Security is hard.

In order to have a good security program you need to move past the usual suspects, and begin to think differently. Security doesn't apply only to technical problems, and it’s not solved only with technical solutions. Security is not just a piece of software, some "mitigating controls", and checklists of things. Security is not a collection of buzzwords that cost money, that give you the cover-your-ass certification.

Security starts a lot sooner. Security is comprised of many things.

Security begins by understanding the founding principles of an organization, its culture, the people both in the organization, and affected by it, the way things are done with policies and how much those policies are written to withstand a real world security problem. It starts with a purely metaphysical problem, with shades of gray to make it even more complex. It starts with the human factor.

Yes, complex.

It is only at the very end of the spectrum that security becomes a technical problem.

Most security professionals fail to see this.

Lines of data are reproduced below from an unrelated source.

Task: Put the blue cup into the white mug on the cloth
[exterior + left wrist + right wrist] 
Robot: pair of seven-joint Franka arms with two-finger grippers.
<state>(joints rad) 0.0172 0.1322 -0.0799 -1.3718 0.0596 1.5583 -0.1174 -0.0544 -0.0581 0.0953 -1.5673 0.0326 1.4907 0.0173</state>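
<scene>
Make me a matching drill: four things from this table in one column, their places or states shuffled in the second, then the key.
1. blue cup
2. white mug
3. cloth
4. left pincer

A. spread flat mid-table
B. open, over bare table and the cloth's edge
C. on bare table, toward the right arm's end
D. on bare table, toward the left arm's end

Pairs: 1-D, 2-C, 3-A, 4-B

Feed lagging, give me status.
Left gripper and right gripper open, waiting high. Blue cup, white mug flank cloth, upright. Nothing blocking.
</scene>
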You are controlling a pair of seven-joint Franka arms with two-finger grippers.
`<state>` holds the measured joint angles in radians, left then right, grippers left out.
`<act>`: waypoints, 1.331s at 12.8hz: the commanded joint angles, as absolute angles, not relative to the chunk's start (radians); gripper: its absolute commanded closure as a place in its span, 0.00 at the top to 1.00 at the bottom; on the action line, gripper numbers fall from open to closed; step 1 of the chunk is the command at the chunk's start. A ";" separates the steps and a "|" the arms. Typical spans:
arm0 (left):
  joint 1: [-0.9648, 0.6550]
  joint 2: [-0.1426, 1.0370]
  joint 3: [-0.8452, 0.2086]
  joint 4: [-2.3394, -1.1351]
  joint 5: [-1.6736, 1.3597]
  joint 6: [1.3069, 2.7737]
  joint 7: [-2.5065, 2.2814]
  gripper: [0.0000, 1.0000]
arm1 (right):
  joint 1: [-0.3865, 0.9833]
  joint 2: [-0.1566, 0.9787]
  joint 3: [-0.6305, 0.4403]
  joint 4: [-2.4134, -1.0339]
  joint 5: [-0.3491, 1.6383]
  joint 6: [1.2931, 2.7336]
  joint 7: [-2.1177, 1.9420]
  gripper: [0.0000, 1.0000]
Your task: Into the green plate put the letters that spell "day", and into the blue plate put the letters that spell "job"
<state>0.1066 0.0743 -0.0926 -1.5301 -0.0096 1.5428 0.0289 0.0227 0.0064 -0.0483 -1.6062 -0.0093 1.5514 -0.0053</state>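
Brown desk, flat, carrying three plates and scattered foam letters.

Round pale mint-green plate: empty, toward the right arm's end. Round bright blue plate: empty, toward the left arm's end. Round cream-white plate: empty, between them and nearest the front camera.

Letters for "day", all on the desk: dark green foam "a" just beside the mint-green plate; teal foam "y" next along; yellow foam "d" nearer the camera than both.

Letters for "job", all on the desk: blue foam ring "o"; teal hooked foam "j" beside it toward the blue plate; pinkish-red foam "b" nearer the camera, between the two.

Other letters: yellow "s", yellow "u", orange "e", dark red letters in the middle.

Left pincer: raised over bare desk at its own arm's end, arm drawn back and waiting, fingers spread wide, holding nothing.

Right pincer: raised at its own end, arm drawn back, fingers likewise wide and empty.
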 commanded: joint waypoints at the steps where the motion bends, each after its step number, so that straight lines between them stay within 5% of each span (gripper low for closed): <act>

They fail to understand this. Partially because the industry has trained us to be narrow minded and focused on the immediate threats, forgetting to look forward, and understand what’s out there, what’s coming. There are two sides to security, and both are needed in order to have a successful, resilient program. Each side has its own complexities, and navigating those complex pathways successfully will determine how your security program performs in the real world.
In order to solve this problem, it is necessary for security professionals to be two different people, to have two “different minds”: you have to understand the organization you are trying to defend, while at the same time understanding the adversary that will come after you. Fail to do either, and security will not work. Period.

To properly apply a defensive measure, you have to understand what your adversary is targeting, what are the most valuable assets, things that, if you deny or take away, will make your organization suffer, or fail altogether. At the same time, you need to know not only who can attack you, and how they would attack you, but also you need to understand what would be the attacker's end goal. A fact that is often overlooked, with security professionals treating all attackers the same, and putting them on the same buckets of “defensive controls”. You need to understand how your defenses would stand against all this, how your policies and people will react to the attack, and whether your organization has built-in resiliency to survive an attack, when it comes.

So, you see, offensive and defensive security are in fact one thing. They are interconnected, and you can't have security without one of them.

In order to defend your assets, first understand what your assets are, and how they can be exploited. The more you understand your environment (physical, digital, cultural, and social), the better you'll be able to understand your priorities, and focus when setting up your defenses.
On the other side, you also need to understand who will attack you, who will try to get to those assets, and how. Understanding who the adversaries are, and how they will mount an attack, will provide a good look into how your defenses are set up.
Fail to do either of these things - understand your environment and understand your attackers - and security will fail. Maybe some of the attacks will be avoided, but a well organized, focused and determined attacker will always find a way. You have to be ready for that. You have to stress-inoculate yourself, the team, and the organization in general.

Offensive and defensive security are the same. They compliment each other. They need to exist together.